A pesquisadora destaca a importância de os governos atuarem de modo a incentivar esse movimento. “Caso a pessoa tenha condições e opte por isso, o governo deve garantir mecanismos e políticas que possibilitem a inserção dela no mercado profissional. Os direitos da população idosa, de forma geral, devem ser assegurados, seja com acesso à renda, para aqueles que não têm mais condições de se manter, seja com proteção para aqueles que quiserem continuar trabalhando”, completa Thayane.

Ocupação

Cansada da rotina monótona, a diarista aposentada Vera Santiago de Assis, 89 anos, ingressou no projeto UniSer há cinco meses. “Uma filha minha fez e me indicou. Achei bom, porque, assim, eu tenho uma atividade. A pessoa idosa, quando parada, é muito triste”, pondera. A mineira chegou em Brasília ainda nos anos 1960, acompanhando o marido que veio trabalhar na construção.

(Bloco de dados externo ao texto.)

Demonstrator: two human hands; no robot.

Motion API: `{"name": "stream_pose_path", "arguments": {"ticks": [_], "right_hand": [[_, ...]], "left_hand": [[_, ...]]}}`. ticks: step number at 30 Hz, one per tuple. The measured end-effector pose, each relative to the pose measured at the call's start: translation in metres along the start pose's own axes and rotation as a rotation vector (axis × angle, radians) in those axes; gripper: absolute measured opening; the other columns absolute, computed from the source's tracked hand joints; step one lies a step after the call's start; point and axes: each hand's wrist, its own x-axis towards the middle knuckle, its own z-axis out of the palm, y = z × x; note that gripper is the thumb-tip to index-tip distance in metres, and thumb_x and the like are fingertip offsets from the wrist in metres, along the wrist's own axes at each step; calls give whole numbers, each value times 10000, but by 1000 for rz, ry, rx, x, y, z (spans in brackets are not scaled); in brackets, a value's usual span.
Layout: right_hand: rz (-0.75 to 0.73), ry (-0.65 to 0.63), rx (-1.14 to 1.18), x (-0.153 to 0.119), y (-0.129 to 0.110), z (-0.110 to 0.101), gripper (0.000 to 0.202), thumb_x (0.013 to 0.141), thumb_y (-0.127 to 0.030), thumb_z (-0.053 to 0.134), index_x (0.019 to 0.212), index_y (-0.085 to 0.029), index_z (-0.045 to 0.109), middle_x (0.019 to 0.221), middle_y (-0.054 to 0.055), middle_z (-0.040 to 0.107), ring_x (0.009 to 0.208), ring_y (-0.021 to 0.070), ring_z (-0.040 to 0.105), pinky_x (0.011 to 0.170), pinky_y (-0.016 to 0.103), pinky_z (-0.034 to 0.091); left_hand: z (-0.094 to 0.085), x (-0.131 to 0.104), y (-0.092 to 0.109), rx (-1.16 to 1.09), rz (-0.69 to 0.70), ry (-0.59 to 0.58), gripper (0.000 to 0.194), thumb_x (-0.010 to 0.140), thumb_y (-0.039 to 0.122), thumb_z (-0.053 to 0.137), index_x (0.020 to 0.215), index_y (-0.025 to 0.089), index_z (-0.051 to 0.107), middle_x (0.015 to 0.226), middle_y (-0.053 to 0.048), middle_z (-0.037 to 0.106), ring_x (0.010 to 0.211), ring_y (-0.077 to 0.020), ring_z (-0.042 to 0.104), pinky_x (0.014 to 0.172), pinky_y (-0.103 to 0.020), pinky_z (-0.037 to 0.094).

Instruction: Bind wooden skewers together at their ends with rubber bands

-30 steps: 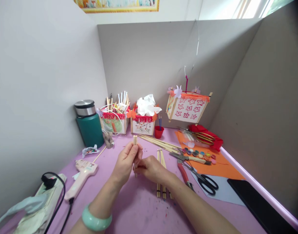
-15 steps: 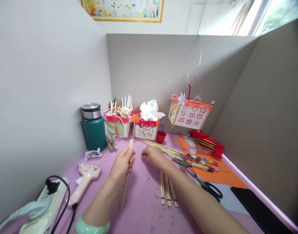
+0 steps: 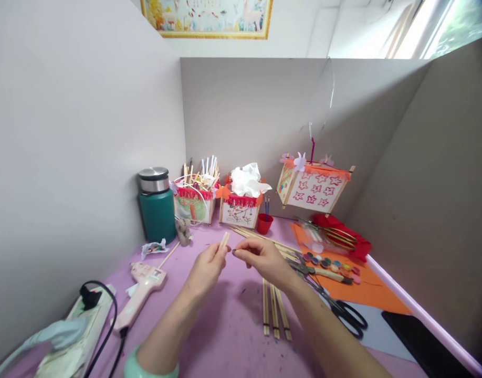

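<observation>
My left hand (image 3: 210,266) is closed round light wooden sticks (image 3: 224,240), whose top ends stand out above the thumb. Just to its right, my right hand (image 3: 260,257) pinches a small black band (image 3: 234,252) between thumb and fingertips. The two hands are close together above the purple tabletop, fingertips near the top of the sticks. Below my right forearm lie several banded stick bundles (image 3: 275,312), side by side, with black bands near their lower ends. More loose sticks (image 3: 247,232) lie behind my right hand, partly hidden by it.
On the left are a pink glue gun (image 3: 144,289), a power strip (image 3: 77,336) and a green flask (image 3: 157,210). Decorated boxes (image 3: 239,212) and a red cup (image 3: 264,224) stand behind. At right lie black-handled scissors (image 3: 347,315), pliers (image 3: 304,269), paint pots (image 3: 325,262) and a phone (image 3: 418,341). A paper lantern (image 3: 315,191) hangs above.
My left hand has raised the sticks and tilted them. My right hand has lifted off the table with the small band and come up beside the sticks' top. The view has shifted slightly.
</observation>
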Motion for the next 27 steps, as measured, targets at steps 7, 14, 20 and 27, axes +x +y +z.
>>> {"name": "stream_pose_path", "arguments": {"ticks": [7, 14, 20, 27], "right_hand": [[62, -11, 356, -10, -6, -4, 148, 771, -275, 580, 752, -142, 642, 576, -31, 508, 499, 76, 453, 483, 201, 363], [198, -12, 531, -11, -7, 2, 127, 711, -267, 626, 670, -151, 595, 534, -35, 491, 479, 73, 426, 455, 198, 317], [258, -159, 1275, -15, -10, -7, 132, 687, -231, 640, 722, -156, 537, 733, -12, 542, 499, 43, 411, 408, 166, 227], [242, -424, 871, -16, -1, -7, 108, 770, -226, 567, 808, -129, 598, 654, 7, 597, 391, 52, 465, 373, 188, 264]], "left_hand": [[6, -11, 13, 96, 55, -49, 248, 782, 399, 534, 813, 153, 522, 579, 53, 359, 466, -81, 257, 424, -197, 194], [8, -10, 6, 180, 132, 76, 247, 745, 373, 588, 651, 162, 500, 561, 38, 394, 519, -105, 332, 468, -197, 251], [0, -13, 14, 117, 61, 41, 241, 782, 388, 548, 704, 174, 466, 530, 65, 326, 436, -76, 250, 410, -188, 188], [-1, -12, 13, 57, 26, -94, 271, 751, 406, 591, 719, 156, 492, 558, 48, 383, 460, -70, 269, 404, -182, 183]]}}
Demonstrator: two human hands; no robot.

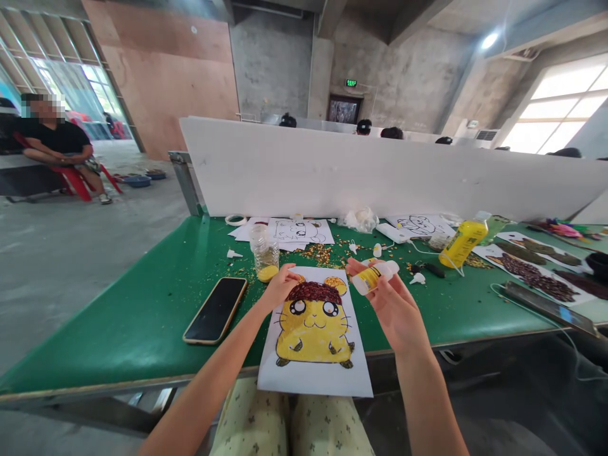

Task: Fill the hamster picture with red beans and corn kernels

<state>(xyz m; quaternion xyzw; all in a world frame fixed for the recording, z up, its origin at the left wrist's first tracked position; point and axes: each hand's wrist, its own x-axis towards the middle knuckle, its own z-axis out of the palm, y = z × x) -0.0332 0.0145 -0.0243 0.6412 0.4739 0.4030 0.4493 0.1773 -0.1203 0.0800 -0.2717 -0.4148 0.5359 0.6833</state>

Por cerca de 20 anos, ela viveu em Ceilândia, mas, depois de viúva, passou a morar em Águas Claras, com um dos 11 filhos. Com colesterol alto, osteoporose e gastrite, a senhora de cabelos brancos depende de uma série de medicamentos. Para que ela não esqueça nenhum, os filhos anotam em um caderninho os horários de cada comprimido. No entanto, a saúde não é o que mais incomoda Vera. “Ser dependente é o maior obstáculo. Para tudo o que vou fazer, preciso estar com alguém. Não me deixam sair sozinha de jeito nenhum. É difícil”, reclama.
Aos 89 anos, a diarista aposentada Vera Santiago de Assis ingressou no projeto UniSer para ter uma atividade
(foto: Ana Rayssa/CB/D.A Press)
Apesar da semelhança das idades, Maria Izá Uhl Sidrm, 90, vive uma realidade diferente. Moradora da 711 Sul desde 1960, ela veio para Brasília com o marido — à época, funcionário da Companhia Urbanizadora da Nova Capital (Novacap) —, e conta que, sempre que pode, faz tudo que consegue por conta própria. Fluminense de Niterói, ela é mãe de cinco filhos, avó de 10 netos e bisavó de um casal de crianças.
A vida ativa de Maria Izá é típica de alguém ainda na flor da idade. Ao longo da semana, ela se dedica às saídas com amigos e parentes, além das atividades de costura e de bordado que executa durante as oficinas do bazar anual da Casa Espírita Recanto de Maria (Rema), no Lago Sul. Com saúde, vigor e bom humor, Maria Izá conta que a fórmula mágica para a longevidade com saúde e uma boa memória é o “amor pela vida”. “E o trabalho também. Ele é muito importante. O corpo humano é como uma máquina. Se parar, enferruja. Então, não paro. Faço muito serviço de casa e trabalho muito na oficina do Rema. Também gosto de ler, fazer palavras-cruzadas e de tirar um cochilo depois do almoço”, comenta, animada.
Maria Izá não abre mão da independência, nem dos cuidados com a saúde. Mesmo sem ter restrições alimentares, ela faz acompanhamentos periódicos com um geriatra e um fisioterapeuta. Outra solução para a vida exemplar que leva são as viagens anuais, em janeiro e fevereiro, quando aproveita para curtir a praia. “Eu adoro viajar para ver o mar e tomar sol. E estou ótima. Acho que a vida é muito boa e não tenho pressa de ir embora”, garante.